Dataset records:
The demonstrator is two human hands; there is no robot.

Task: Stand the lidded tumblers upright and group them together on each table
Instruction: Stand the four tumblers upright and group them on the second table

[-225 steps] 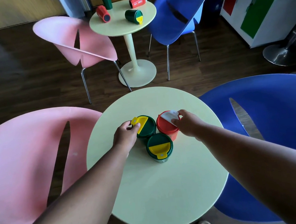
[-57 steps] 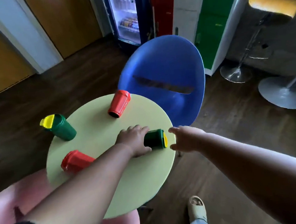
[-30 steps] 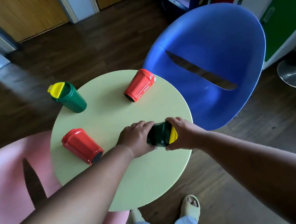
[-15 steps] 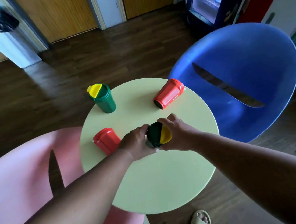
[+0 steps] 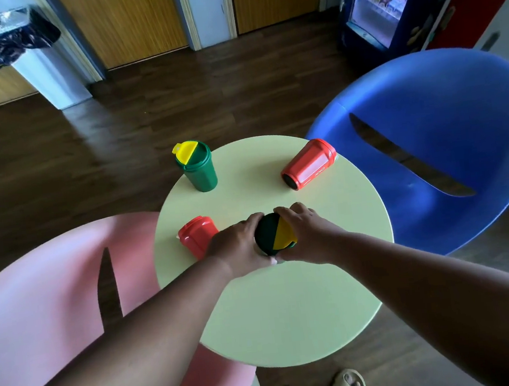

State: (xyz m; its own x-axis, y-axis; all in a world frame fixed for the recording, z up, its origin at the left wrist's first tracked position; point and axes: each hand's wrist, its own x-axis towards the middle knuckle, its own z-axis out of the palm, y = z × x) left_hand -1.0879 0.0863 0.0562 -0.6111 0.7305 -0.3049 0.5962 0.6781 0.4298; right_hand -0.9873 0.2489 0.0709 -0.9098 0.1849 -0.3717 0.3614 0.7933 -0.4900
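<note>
The green tumbler [image 5: 275, 234] has swung up off its side, lid skyward at the bench [image 5: 291, 314] centre, left hand [image 5: 238, 246] and right hand [image 5: 306, 234] curled round it. Next: release, fetch the fallen red tumbler [image 5: 308, 164] beyond it.

Both hands hide the body of the held green tumbler [image 5: 271, 233], and the left hand [image 5: 238, 246] covers part of the near red tumbler [image 5: 196, 236]
</note>
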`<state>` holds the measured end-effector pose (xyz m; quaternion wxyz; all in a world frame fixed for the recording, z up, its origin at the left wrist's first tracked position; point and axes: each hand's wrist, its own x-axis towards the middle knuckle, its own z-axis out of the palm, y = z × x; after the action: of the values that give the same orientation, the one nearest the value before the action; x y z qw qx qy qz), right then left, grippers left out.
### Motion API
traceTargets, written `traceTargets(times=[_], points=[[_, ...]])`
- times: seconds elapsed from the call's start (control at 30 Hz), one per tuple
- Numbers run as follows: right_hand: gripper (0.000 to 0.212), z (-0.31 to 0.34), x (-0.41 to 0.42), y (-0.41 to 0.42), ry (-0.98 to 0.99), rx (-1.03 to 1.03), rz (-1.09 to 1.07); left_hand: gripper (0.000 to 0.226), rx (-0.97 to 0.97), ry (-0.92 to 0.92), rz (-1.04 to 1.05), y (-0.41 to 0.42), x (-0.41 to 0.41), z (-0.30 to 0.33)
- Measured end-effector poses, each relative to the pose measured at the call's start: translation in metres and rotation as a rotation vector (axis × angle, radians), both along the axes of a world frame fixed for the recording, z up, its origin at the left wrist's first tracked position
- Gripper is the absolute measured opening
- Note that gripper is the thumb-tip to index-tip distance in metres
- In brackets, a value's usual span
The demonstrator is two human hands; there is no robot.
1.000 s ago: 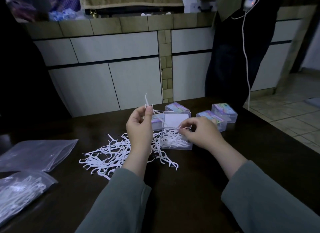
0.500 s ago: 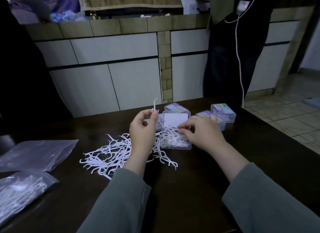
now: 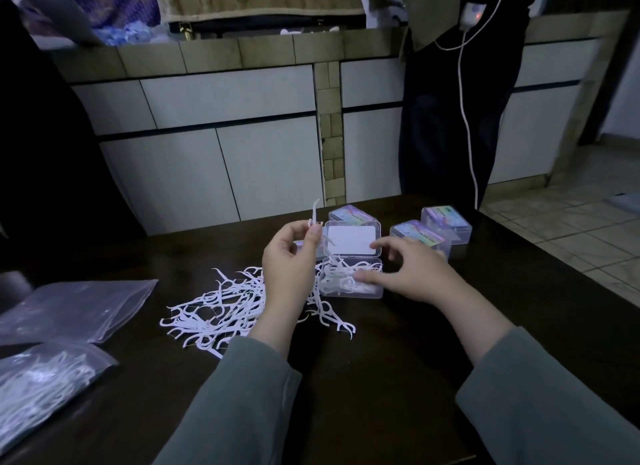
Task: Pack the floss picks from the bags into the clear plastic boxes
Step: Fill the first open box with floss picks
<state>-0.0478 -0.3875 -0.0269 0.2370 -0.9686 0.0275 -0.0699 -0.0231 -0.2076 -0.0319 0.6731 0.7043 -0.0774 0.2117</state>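
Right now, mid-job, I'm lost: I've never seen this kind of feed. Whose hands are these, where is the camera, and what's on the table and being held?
There is no machine here: a person works with bare hands, and the one view comes from a camera worn on their head, looking forward and down.

The left hand pinches one floss pick and holds it up above the dark table. The right hand is over the open box, fingers loosely spread, holding nothing that I can see. That box is partly filled with picks, its lid tipped back.

A loose pile of picks lies left of the box. Three closed boxes with colourful labels sit behind it. At the far left lie two clear bags: the nearer one holds picks, the other looks flat.

Someone in dark clothes stands beyond the table.
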Motion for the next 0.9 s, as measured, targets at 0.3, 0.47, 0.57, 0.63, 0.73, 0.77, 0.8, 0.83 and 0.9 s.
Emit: traceTargets(times=[0.3,0.47,0.57,0.63,0.73,0.77,0.8,0.83,0.9], points=[[0.085,-0.004,-0.002,-0.006,0.069,0.017,0.085,0.011,0.146,0.122,-0.126,-0.027,-0.002,-0.006],[0.083,-0.006,-0.002,-0.005,0.067,0.042,0.08,0.015,0.751,0.129,-0.055,-0.007,0.005,-0.01],[0.083,-0.007,-0.001,-0.003,0.065,0.055,0.078,0.01,0.863,0.159,-0.092,0.003,0.003,-0.004],[0.084,-0.008,-0.001,-0.002,0.064,0.057,0.076,0.013,0.875,0.085,-0.1,0.005,0.001,0.0],[0.085,-0.009,-0.002,-0.002,0.063,0.073,0.073,0.018,0.841,0.0,-0.117,0.003,-0.005,0.009],[0.085,-0.009,-0.002,-0.003,0.065,0.078,0.074,0.022,0.857,0.023,-0.14,0.004,-0.007,0.012],[0.085,-0.009,-0.002,-0.003,0.066,0.082,0.074,0.028,0.893,0.07,-0.158,0.004,-0.009,0.015],[0.085,-0.009,-0.003,-0.002,0.066,0.083,0.074,0.034,0.926,0.116,-0.167,0.004,-0.01,0.017],[0.085,-0.009,-0.003,-0.002,0.063,0.087,0.076,0.043,0.916,0.184,-0.164,0.006,-0.011,0.02]])
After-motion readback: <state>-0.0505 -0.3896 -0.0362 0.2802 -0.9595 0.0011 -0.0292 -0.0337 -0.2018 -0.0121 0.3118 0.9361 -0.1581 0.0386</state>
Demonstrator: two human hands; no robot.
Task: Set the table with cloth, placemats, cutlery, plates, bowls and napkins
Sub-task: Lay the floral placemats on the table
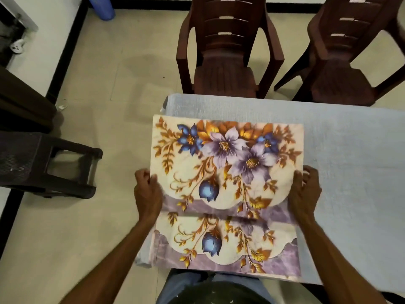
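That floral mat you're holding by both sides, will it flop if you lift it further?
Probably fairly stiff: the floral mat, held by the left hand and right hand, stays flat without sagging. Likely light, since fingers alone hold its edges. Its glossy face may slide on the cloth.

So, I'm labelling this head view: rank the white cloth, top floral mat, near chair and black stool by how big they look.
1. White cloth
2. Floral mat
3. Chair and stool: too alike to rank, and the stool is cut off at the frame edge.

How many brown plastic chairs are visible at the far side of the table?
2. One chair stands at the table's far edge, near its left corner; the other chair is to its right, partly cut off by the frame. More may be hidden.
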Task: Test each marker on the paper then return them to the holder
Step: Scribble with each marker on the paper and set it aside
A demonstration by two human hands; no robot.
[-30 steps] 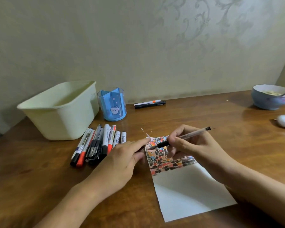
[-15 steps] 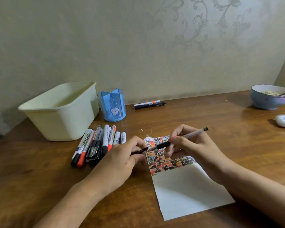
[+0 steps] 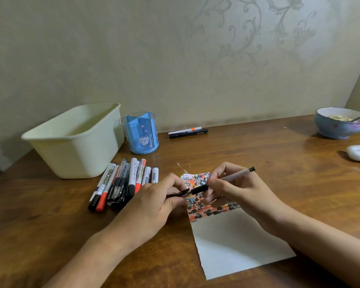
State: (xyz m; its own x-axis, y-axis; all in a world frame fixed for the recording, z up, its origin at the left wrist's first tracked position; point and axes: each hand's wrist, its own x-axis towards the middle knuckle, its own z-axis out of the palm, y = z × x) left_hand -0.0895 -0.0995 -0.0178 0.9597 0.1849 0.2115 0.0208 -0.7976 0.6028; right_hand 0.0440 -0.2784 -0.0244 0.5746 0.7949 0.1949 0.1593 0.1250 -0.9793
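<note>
Clear-barrelled, the pen (image 3: 227, 179) sits pinched in the right hand (image 3: 237, 190), its dark tip pointing left over the paper (image 3: 237, 246), whose far end is filled with coloured scribbles. The left hand (image 3: 154, 206) grips a black cap (image 3: 178, 193) just beside that tip. A bunch of markers (image 3: 123, 183) lies on the wooden desk (image 3: 279, 154) left of the hands, near the blue holder (image 3: 140, 133) and a cream tub (image 3: 77, 140). Two more markers (image 3: 188, 132) lie by the wall.

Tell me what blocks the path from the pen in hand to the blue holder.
Nothing visible does. The pen in the right hand has bare table between it and the blue holder; the marker pile lies left of that line.
</note>
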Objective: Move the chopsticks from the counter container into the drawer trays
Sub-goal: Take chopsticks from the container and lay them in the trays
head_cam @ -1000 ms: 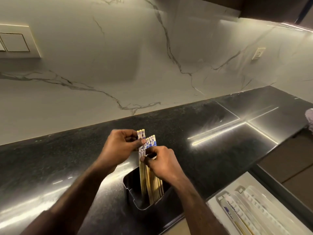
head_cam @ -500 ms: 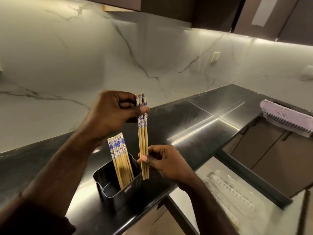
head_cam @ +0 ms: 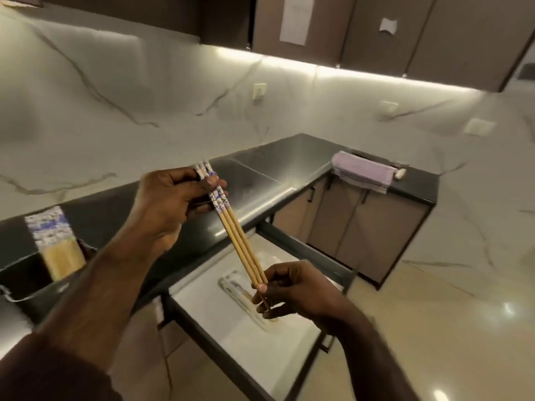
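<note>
Counter (head_cam: 110, 209): dark stone slab, running from lower left to right of centre of the frame, marble wall behind.

Drawer (head_cam: 231, 337): pulled open below the counter edge, centre bottom; pale floor, dark frame.

Drawer tray (head_cam: 246, 299): clear ribbed insert lying in the drawer, blurred; contents cannot be told.

Towel (head_cam: 362, 172): lilac, folded over the counter edge, right of centre.

Container (head_cam: 26, 282): black bin on the counter, far left, with remaining chopsticks (head_cam: 55, 241) standing upright inside, patterned ends up.

Held chopsticks (head_cam: 240, 241): small bundle, about three, slanted in the air above the drawer, blue-and-white ends upward, bare tips down.

Left hand (head_cam: 170, 204): fingers and thumb curled round the patterned ends.

Right hand (head_cam: 292, 287): pinches the bare tips, just above the tray.

Handling, judged: light, stiff, smooth sticks that roll and fan apart easily. Best taken at both ends, kept parallel, and lowered flat into a tray groove.
</note>
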Motion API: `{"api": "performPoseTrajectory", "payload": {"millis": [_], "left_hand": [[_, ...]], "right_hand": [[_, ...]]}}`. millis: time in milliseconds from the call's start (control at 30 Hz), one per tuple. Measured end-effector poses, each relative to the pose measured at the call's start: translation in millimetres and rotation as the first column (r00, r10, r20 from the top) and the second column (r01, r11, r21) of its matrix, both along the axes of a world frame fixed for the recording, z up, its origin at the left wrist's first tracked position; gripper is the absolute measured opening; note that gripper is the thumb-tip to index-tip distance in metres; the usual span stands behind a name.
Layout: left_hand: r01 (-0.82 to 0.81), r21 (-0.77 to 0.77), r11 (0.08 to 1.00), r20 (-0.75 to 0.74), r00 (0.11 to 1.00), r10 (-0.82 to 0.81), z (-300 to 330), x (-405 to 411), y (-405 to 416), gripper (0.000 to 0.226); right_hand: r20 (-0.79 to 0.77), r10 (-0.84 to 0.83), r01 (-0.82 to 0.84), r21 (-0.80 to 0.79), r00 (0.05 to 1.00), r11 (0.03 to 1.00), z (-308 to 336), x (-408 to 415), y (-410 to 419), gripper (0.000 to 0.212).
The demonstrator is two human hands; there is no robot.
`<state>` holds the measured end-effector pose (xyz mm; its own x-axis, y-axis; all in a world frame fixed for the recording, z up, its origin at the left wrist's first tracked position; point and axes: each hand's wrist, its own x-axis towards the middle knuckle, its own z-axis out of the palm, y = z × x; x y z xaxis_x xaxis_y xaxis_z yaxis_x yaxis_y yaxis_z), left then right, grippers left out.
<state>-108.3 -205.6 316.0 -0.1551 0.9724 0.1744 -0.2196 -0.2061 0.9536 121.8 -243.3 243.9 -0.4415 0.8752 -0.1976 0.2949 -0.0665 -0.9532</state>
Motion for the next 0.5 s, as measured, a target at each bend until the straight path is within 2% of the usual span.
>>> {"api": "performPoseTrajectory", "payload": {"millis": [167, 333, 500], "left_hand": [[0.073, -0.116, 0.991, 0.121, 0.991, -0.059, -15, 82, 6, 0.011], [0.177, -0.148, 0.973, 0.166, 0.974, -0.152, -26, 142, 22, 0.015], [0.231, -0.179, 0.956, 0.185, 0.963, -0.197, -46, 176, 47, 0.028]], "right_hand": [[0.040, -0.150, 0.151, -0.010, 0.988, 0.989, 6, 83, -28, 0.021], [0.064, -0.288, 0.289, -0.016, 0.956, 0.957, 4, 135, -38, 0.020], [0.114, -0.338, 0.344, -0.038, 0.934, 0.938, -4, 166, -29, 0.021]]}}
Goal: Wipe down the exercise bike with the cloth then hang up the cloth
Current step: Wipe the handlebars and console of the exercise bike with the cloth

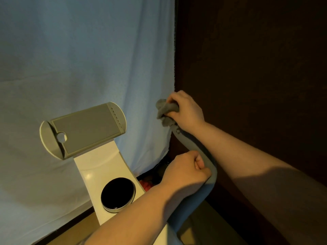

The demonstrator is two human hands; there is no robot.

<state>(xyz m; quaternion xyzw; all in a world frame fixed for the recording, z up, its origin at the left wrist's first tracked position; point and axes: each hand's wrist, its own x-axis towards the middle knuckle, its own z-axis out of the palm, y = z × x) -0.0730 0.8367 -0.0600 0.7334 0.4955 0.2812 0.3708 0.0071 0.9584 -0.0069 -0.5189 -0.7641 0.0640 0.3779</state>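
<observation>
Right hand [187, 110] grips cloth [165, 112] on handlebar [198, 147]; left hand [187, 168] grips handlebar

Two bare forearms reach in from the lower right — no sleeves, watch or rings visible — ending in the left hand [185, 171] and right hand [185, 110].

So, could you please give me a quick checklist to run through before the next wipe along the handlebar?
1. Cloth gripped by right hand: ok.
2. Cloth against the handlebar end: ok.
3. Left hand steadying the handlebar lower down: ok.
4. Bar between the hands free for wiping: ok.
5. Phone holder and round knob already wiped: cannot tell.
6. Place to hang the cloth in view: not ok.
</observation>
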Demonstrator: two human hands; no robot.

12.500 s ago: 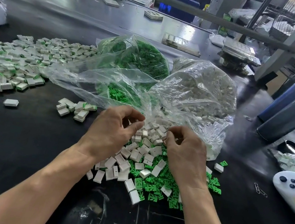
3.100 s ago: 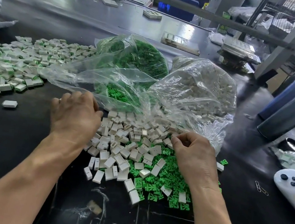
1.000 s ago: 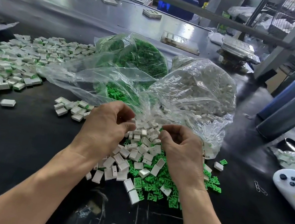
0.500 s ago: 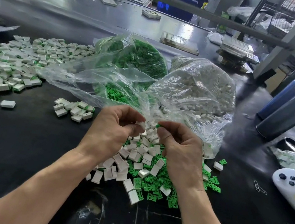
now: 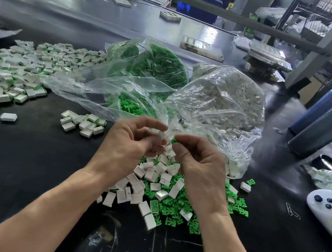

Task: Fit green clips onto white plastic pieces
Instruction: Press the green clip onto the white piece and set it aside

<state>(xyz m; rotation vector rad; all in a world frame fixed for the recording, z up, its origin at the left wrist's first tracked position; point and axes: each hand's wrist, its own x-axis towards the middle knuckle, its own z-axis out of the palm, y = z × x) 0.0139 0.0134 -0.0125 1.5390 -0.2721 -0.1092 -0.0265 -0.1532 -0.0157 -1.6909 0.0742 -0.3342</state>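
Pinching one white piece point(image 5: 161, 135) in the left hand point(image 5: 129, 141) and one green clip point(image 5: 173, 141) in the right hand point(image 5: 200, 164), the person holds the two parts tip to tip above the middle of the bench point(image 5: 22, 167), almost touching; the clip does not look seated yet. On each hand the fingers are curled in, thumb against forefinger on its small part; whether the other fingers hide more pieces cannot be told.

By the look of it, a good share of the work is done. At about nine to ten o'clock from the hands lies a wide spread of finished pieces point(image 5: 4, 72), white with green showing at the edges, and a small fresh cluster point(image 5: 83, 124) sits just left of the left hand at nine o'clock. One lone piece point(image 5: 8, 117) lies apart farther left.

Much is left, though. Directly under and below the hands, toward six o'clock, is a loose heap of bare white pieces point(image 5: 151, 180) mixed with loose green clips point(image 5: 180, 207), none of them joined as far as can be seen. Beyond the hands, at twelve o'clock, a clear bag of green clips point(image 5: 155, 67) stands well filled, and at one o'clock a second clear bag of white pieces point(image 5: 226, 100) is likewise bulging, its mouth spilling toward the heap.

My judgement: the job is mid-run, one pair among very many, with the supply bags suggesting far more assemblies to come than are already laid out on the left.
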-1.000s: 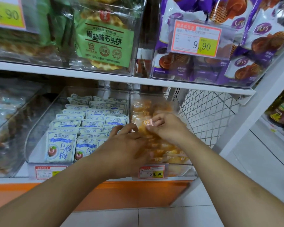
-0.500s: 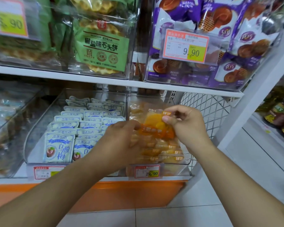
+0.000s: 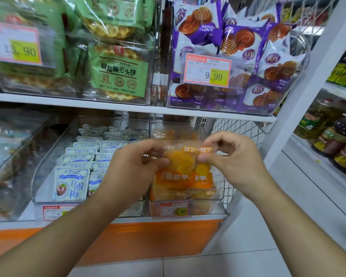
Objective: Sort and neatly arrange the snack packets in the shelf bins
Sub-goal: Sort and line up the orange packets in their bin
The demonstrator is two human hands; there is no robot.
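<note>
Both hands pinch one orange snack packet (image 3: 185, 161) by its upper side edges: left hand (image 3: 135, 166) on its left edge with thumb and curled fingers, right hand (image 3: 231, 158) on its right edge, same grip. I see the packet held upright, just above the near end of the clear bin (image 3: 218, 194) on the lower shelf, right side. That bin holds more orange packets stacked behind and under it; I can't count them, they overlap and blur. One price tag (image 3: 173, 209) on the bin front reads 29.90. Next bin to the left (image 3: 48, 166) holds white-and-blue packets (image 3: 71, 183) standing in rows, about three columns across, well over a dozen, exact count unclear. Third clear bin at far left (image 3: 12, 166), contents blurred. Upper shelf (image 3: 128, 108): two bins with price tags in view, green waffle packets (image 3: 118, 72) on the left, purple-and-white packets (image 3: 238, 56) on the right, tag 9.90 (image 3: 208, 69). White wire mesh panel (image 3: 240, 128) closes the right end of the lower shelf. Dark bottles (image 3: 336, 140) on another rack at far right, at least three.
</note>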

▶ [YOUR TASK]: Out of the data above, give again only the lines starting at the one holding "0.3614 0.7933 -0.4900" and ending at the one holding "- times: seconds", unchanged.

▶ [WRITTEN SOLUTION]:
State: (xyz m; its own x-axis, y-axis; all in a world frame fixed for the recording, z up, its origin at the left wrist's first tracked position; point and axes: each hand's wrist, its own x-axis towards the middle knuckle, its own z-axis out of the palm, y = z × x) left_hand -1.0879 0.0863 0.0562 -0.6111 0.7305 -0.3049 0.5962 0.6781 0.4298; right_hand -0.9873 0.2489 0.0709 -0.9098 0.1849 -0.3717 0.3614 0.7933 -0.4900
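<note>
The green tumbler [image 5: 275, 234] has swung up off its side, lid skyward at the bench [image 5: 291, 314] centre, left hand [image 5: 238, 246] and right hand [image 5: 306, 234] curled round it. Next: release, fetch the fallen red tumbler [image 5: 308, 164] beyond it.

Both hands hide the body of the held green tumbler [image 5: 271, 233], and the left hand [image 5: 238, 246] covers part of the near red tumbler [image 5: 196, 236]
</note>
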`<state>` holds the measured end-effector pose (xyz m; quaternion wxyz; all in a world frame fixed for the recording, z up, its origin at the left wrist's first tracked position; point and axes: each hand's wrist, its own x-axis towards the middle knuckle, its own z-axis out of the palm, y = z × x; after the action: of the values that give the same orientation, the one nearest the value before the action; x y z qw qx qy qz), right then left, grippers left out.
### Motion API
traceTargets, written `traceTargets(times=[_], points=[[_, ...]])`
- times: seconds elapsed from the call's start (control at 30 Hz), one per tuple

The exercise requires no additional output.